In Rule 9 it states that

The Agent submitted in the Entry will be evaluated against the applicable Flatland Environment generated using N random seeds unavailable to participants during the Challenge (“Seeds”). To be clear, the same N Seeds will be used to evaluate all Entries submitted in each Round, with the understanding the N Seeds in Round 1 may not be the N Seeds applied in Round 2. The Entry will be ranked on the Leaderboard based on the highest average score reached by the Agent across all Seeds (“Average Score”).
[https://www.aicrowd.com/challenges/flatland-challenge/challenge_rules/68]

Does this mean, that our agents will be evaluated on an unknown world or do only the start and target positions move?

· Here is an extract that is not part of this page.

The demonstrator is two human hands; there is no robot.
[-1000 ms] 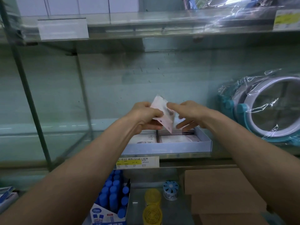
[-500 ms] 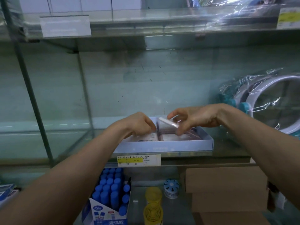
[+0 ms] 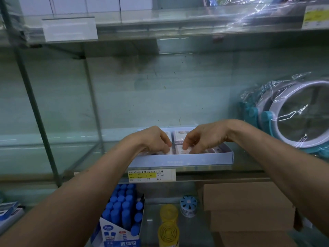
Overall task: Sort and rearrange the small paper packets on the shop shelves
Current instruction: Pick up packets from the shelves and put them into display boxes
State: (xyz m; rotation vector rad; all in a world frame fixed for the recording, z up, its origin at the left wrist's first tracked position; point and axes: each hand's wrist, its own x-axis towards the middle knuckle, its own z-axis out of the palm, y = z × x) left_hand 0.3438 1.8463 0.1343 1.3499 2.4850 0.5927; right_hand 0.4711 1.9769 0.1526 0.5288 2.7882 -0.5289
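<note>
Glass shop shelves (image 3: 53, 150) on grey metal uprights (image 3: 35, 107) stand against a pale green back wall.

Nearest, on the lower shelf, is an open carton of blue-capped glue sticks (image 3: 122, 211). To its right are two yellow round vented tubs (image 3: 168, 227) and a small blue-and-white vented tub (image 3: 188, 205), with stacked brown cardboard boxes (image 3: 247, 205) further right.

Above them, a white-and-yellow price label (image 3: 151, 175) is fixed to the front edge of the middle shelf. A shallow pale blue tray (image 3: 179, 160) sits just behind that edge, its front wall almost flush with it.

The paper packets (image 3: 179, 135) lie flat inside the tray in rows on either side of a central gap. Both forearms reach in over the front wall.

The left hand (image 3: 153, 139) has its fingers bunched and curled down, tips on the packets left of the gap. I cannot tell whether it pinches one or only presses. The right hand (image 3: 204, 136) curls its thumb and fingers onto the front packets just right of the gap and pinches them. The two hands are close together but apart.

Bare glass stretches well to the left of the tray. To the right stand plastic-wrapped blue-and-white rings (image 3: 293, 120), near the tray's corner but apart from it.

Overhead, the upper shelf (image 3: 178, 24) carries a blank label holder (image 3: 69, 29) and a yellow tag (image 3: 316, 16).
</note>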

mlerik · July 18, 2019, 2:28pm

Hi @tim_b_herbstrith

The agents will be evaluated on a “secret” test set, of different env dimensions and number of agents. This is done to ensure that the solutions generalize well. We will however, release a set of generated “Levels” that are similar to the once used for evalution.
This will happen soon so stay tuned.

marcoliver_gewaltig · July 19, 2019, 9:30am

Hi @mlerik,
Thanks for your answer, can I try to re-formulate it more specifically?
What I understand is:

Our code generates an (random) environment
We train our agents on this environment
We submit our code
You replace the random environment with a secret test environment
You run the submitted code to determine the score on the test environment

Is that more or less how it will work?
Thanks and best wishes
Marc-Oliver

mohanty · July 19, 2019, 10:44am

@marcoliver_gewaltig: Yes that is correct. In steps 4 and 5, we will be running your submitted code against a series of test environments of different levels of difficulty, and your cumulative score will be computed based on the cumulative performance of your code across all these test environments. More details about this should be released latest by this weekend.

Cheers,
Mohanty